Distant, spiral-shaped stars provide clues to the forces that bind subatomic particles

The physics of large nuclei can be studied by measuring “signs”

; in which tidal resonances between merging neutron stars cause the solid crust of the neutron star to break.Image source: University of Bath

Space scientists at the University of Bath in the UK have discovered a new method for detecting the internal structure of neutron stars, providing nuclear physicists with a novel tool to study the structure of matter at the atomic level.

Neutron stars are death stars, they are compressed by gravity to the size of small cities.
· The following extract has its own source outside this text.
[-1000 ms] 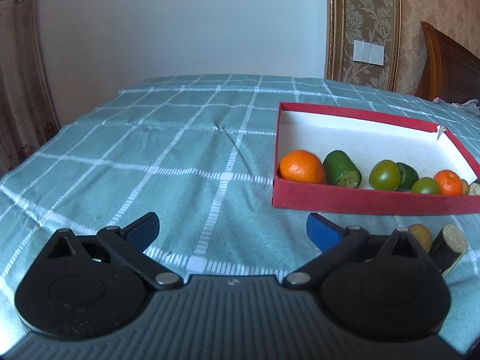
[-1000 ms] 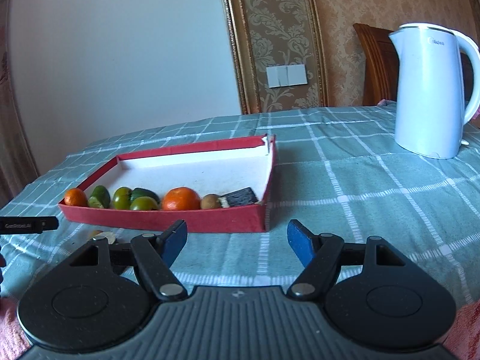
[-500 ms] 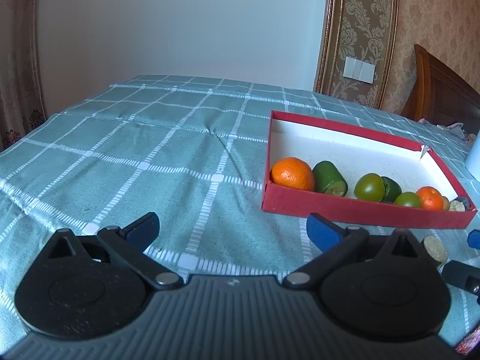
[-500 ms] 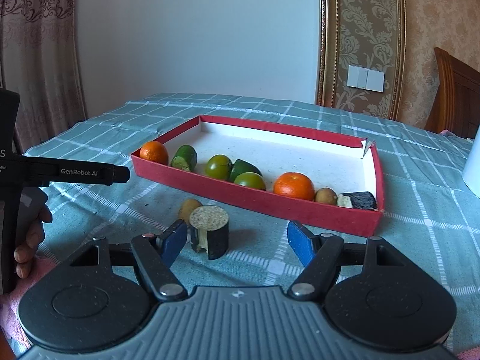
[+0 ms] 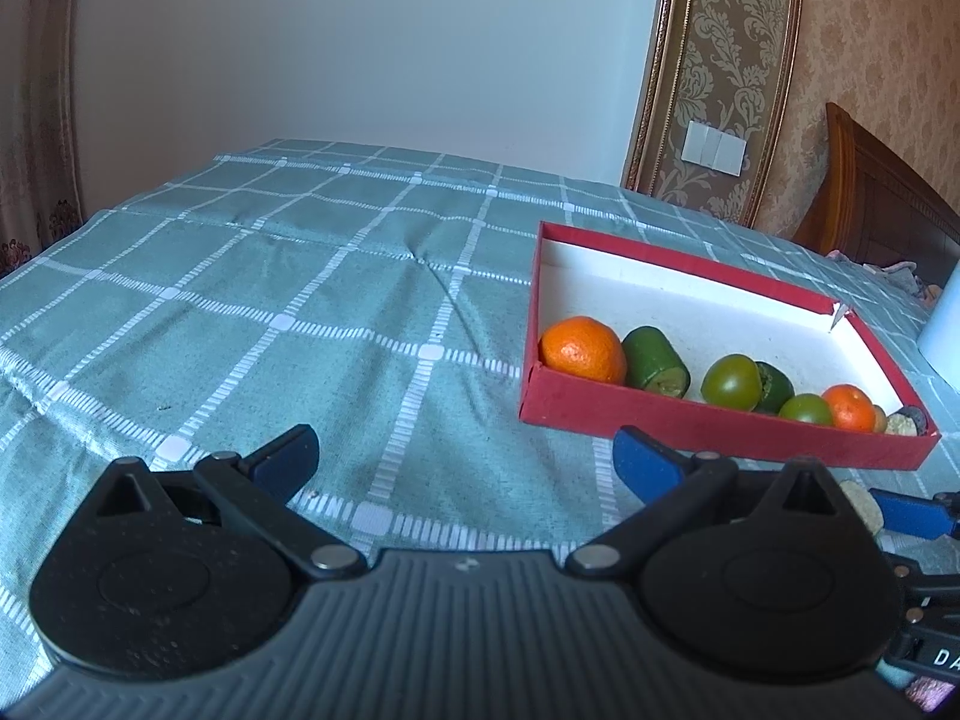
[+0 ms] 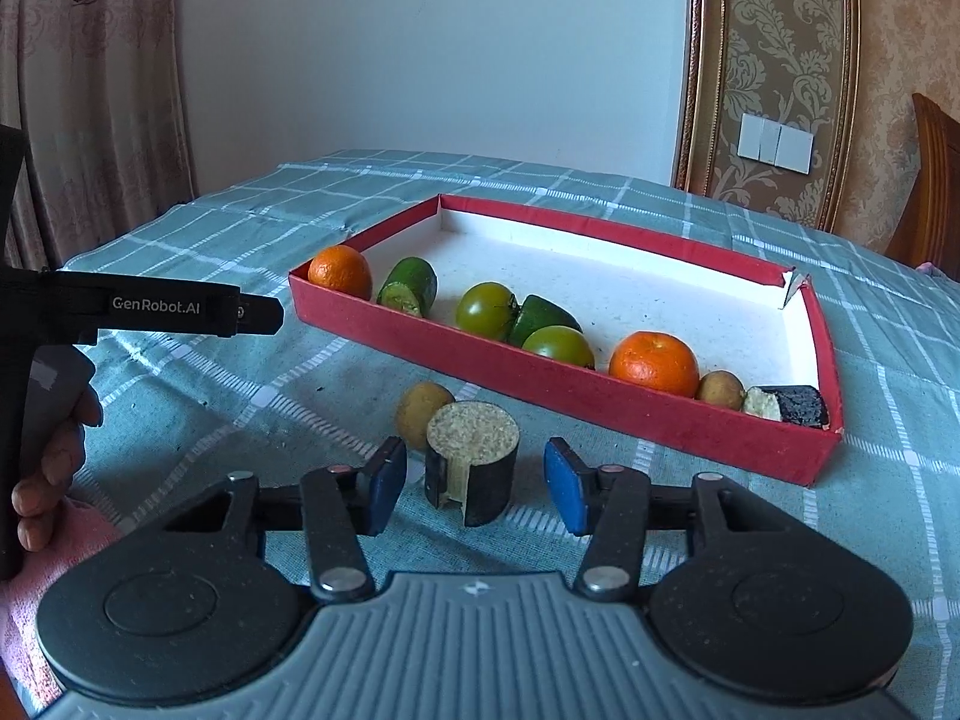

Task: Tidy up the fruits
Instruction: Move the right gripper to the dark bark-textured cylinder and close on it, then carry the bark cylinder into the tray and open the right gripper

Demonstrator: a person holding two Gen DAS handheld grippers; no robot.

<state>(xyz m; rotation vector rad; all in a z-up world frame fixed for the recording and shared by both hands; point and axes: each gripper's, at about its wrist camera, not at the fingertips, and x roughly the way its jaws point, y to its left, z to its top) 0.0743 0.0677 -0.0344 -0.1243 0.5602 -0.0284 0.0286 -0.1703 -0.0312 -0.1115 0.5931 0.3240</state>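
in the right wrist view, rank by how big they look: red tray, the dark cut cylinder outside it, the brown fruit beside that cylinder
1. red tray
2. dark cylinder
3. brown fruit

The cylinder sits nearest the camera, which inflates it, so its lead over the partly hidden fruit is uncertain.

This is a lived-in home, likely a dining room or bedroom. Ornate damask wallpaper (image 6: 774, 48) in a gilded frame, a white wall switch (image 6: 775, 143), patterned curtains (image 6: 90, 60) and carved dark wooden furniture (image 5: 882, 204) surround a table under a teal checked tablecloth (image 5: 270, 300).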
They contain the most extreme matter in the universe, which means they are the densest objects in existence (for comparison, if the earth is compressed to the density of a neutron star, then its diameter will be only a few hundred meters, and all humans will fit A teaspoon). This makes neutron stars a unique natural laboratory for nuclear physicists, whose understanding of the forces that bind subatomic particles is limited to their work on atomic nuclei connected to the earth. Studying how this force behaves under more extreme conditions can deepen their knowledge.

Stepping into the ranks of astrophysicists, they set their sights on distant galaxies to unlock the mysteries of physics.

In a study Monthly Bulletin of the Royal Astronomical SocietyBass astrophysicists discovered that when two neutron stars rotate toward a violent collision, their moving speeds become faster and faster, which provides clues to the composition of neutron stars. Based on this information, nuclear physicists will be in a better position to calculate the forces that determine the structure of all matter.

resonance

The Bath team discovered it through resonance. When a force is applied to an object at a natural frequency, resonance occurs, resulting in large, usually catastrophic, vibrational motion. An example of resonance is found when an opera singer breaks the glass by singing loudly at a frequency that matches the vibration pattern of the glass.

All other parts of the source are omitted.